First part is prev i.e. the pointer pointing to the previous node, second part is element,
containing the data to be inserted in the list. The third part is next pointer that points to
the next node of the list. The objective of prev is to store the address of the previous
node.

Let‟s discuss the code of the node of the doubly-link list. This node factory will create
nodes, each having two pointers. The interface methods are same as used in singly
link list. The additional methods are getPrev and setPrev. The method getPrev returns
the address of the previous node. Thus its return type is Node*. The setPrev method
sets the prev pointer. If we have to assign some address to prev pointer, we will call
this method.
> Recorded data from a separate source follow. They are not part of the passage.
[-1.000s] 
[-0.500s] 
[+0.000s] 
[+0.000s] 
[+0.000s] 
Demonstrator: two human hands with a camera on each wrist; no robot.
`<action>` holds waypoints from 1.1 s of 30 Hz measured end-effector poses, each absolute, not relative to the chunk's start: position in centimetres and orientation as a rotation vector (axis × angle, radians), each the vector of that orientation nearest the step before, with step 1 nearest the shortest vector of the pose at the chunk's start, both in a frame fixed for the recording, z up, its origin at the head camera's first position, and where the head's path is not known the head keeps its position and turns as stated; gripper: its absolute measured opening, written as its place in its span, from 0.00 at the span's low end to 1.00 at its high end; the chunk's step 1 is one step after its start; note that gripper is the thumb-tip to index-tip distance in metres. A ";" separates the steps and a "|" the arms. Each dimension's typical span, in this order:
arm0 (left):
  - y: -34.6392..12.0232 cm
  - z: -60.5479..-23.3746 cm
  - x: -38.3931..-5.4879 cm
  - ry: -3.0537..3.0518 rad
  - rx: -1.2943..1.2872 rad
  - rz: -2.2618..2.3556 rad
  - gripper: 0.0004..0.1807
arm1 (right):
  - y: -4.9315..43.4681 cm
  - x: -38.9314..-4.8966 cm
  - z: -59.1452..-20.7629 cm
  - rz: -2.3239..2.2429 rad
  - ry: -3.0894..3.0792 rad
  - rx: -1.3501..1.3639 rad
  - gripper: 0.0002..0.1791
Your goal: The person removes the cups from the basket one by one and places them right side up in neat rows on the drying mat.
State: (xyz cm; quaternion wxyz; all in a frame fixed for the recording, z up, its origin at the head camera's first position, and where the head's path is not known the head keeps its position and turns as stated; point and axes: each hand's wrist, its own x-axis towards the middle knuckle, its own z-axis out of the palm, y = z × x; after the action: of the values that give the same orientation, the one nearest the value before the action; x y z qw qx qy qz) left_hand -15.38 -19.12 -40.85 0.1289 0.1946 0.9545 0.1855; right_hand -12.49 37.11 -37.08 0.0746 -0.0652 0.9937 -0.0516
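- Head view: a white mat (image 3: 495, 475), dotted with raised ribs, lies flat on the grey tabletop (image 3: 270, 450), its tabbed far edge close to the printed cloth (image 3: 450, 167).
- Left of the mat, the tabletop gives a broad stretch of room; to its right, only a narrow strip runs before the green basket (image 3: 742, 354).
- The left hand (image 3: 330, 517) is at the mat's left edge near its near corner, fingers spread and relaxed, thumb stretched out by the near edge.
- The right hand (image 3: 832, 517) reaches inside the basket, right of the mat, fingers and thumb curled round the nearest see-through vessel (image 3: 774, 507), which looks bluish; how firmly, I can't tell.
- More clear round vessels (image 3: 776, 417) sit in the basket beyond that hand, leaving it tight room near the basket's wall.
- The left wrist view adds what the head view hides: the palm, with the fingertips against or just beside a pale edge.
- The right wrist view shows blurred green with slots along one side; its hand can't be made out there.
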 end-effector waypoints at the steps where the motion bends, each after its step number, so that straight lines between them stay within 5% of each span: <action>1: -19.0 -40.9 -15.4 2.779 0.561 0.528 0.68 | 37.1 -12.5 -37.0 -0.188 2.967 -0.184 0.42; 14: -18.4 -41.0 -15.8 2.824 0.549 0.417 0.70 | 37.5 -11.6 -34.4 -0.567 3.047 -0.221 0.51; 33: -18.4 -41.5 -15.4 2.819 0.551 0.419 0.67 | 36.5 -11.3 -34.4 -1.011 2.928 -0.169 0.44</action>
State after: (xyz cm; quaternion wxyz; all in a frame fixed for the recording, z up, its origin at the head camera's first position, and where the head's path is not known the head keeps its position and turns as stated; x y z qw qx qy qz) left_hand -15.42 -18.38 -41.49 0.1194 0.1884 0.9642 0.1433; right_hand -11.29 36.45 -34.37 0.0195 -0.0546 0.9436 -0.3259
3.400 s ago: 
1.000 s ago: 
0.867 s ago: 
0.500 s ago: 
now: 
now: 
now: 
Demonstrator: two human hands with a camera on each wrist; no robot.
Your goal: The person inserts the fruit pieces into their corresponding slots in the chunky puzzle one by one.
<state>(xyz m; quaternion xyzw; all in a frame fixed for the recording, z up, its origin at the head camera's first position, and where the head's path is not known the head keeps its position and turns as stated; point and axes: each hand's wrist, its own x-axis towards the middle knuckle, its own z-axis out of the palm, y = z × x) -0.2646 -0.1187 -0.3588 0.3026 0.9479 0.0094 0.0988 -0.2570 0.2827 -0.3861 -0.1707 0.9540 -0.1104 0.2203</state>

Following is the code of the doubly-linked list node.

/* this is the doubly-linked list class, it uses the next and prev pointers */

class Node {
public:
int get() { return object; }; // returns the value of the element
void set(int object) { this->object = object; }; // set the value of the element

Node* getNext() { return nextNode; }; // get the address of the next node
void setNext(Node* nextNode)          // set the address of the next node
{ this->nextNode = nextNode; };

Node* getPrev() { return prevNode; }; // get the address of the prev node
void setPrev(Node* prevNode)             // set the address of the prev node
{ this->prevNode = prevNode; };
private:
int object;           // it stores the actual value of the element
Node* nextNode;       // this points to the next node
Node* prevNode;       // this points to the previous node
};

Most of the methods are same as those in singly linked list. A new pointer prevNode
is added and the methods to get and set its value i.e. getPrev and setPrev. Now we
will use this node factory to create nodes.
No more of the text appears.